Provided data:
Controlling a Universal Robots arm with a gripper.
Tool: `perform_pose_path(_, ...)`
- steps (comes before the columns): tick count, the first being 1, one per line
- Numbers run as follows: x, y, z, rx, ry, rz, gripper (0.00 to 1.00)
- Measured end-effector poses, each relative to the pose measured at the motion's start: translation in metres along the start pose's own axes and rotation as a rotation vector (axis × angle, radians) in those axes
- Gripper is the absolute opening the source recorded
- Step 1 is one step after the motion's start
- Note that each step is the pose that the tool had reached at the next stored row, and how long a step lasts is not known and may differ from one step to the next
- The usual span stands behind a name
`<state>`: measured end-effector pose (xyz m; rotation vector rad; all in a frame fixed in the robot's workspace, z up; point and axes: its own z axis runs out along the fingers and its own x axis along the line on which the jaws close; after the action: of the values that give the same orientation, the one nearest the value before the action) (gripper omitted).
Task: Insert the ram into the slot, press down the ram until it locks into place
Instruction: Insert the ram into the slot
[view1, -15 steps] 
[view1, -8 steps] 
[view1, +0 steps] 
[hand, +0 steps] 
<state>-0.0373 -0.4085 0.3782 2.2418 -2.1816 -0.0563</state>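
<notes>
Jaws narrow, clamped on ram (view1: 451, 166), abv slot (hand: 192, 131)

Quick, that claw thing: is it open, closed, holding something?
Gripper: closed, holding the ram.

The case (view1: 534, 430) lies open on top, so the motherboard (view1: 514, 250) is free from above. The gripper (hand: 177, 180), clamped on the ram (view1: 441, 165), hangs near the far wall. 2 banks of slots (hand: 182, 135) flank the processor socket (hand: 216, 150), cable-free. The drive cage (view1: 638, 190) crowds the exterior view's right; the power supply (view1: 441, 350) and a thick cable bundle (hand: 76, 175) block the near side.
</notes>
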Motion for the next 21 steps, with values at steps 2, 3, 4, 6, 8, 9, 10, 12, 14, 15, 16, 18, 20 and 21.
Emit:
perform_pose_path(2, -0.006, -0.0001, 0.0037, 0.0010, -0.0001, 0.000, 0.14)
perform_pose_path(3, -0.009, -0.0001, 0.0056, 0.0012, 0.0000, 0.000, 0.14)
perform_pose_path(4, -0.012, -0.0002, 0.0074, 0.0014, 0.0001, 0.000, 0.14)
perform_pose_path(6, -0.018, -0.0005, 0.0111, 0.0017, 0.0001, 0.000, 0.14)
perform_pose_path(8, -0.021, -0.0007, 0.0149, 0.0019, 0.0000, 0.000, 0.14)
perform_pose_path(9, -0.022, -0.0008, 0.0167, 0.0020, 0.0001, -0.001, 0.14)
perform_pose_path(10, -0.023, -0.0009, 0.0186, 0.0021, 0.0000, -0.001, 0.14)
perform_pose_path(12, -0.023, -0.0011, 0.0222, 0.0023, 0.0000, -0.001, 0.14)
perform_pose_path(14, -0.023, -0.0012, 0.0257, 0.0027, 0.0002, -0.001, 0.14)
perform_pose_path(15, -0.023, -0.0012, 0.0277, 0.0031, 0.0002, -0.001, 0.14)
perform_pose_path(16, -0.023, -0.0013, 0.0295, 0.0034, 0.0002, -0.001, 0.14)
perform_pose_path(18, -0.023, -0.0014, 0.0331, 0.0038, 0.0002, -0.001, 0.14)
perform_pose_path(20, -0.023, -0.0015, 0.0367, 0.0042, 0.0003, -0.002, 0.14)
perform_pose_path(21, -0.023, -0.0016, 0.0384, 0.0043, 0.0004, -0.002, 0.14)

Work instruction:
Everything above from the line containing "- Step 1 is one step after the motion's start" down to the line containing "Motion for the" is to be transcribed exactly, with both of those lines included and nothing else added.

Task response:
- Step 1 is one step after the motion's start
- Note that each step is the pose that the tool had reached at the next stored row, and how long a step lasts is not known and may differ from one step to the next
- The usual span stands behind a name
`<state>`: measured end-effector pose (xyz m; rotation vector rad; all in a frame fixed in the robot's workspace, z up; point and axes: its own z axis runs out along the fingers and its own x axis along the line on which the jaws close; after the action: of the values that give the same orientation, the one nearest the value before the action) (gripper omitted).
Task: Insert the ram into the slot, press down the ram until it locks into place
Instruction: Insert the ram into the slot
[view1, -15 steps] 
[view1, -8 steps] 
[view1, +0 steps] 
[hand, +0 steps] 
<state>-0.0373 -0.4085 0.3782 2.2418 -2.1816 -0.0563</state>
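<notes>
Jaws narrow, clamped on ram (view1: 451, 166), abv slot (hand: 192, 131)

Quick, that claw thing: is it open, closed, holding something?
Gripper: closed, holding the ram.

The case (view1: 534, 430) lies open on top, so the motherboard (view1: 514, 250) is free from above. The gripper (hand: 177, 180), clamped on the ram (view1: 441, 165), hangs near the far wall. 2 banks of slots (hand: 182, 135) flank the processor socket (hand: 216, 150), cable-free. The drive cage (view1: 638, 190) crowds the exterior view's right; the power supply (view1: 441, 350) and a thick cable bundle (hand: 76, 175) block the near side.
</notes>
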Motion for the next 21 steps, with values at steps 2, 3, 4, 6, 8, 9, 10, 12, 14, 15, 16, 18, 20 and 21.

That's the full output for the exercise.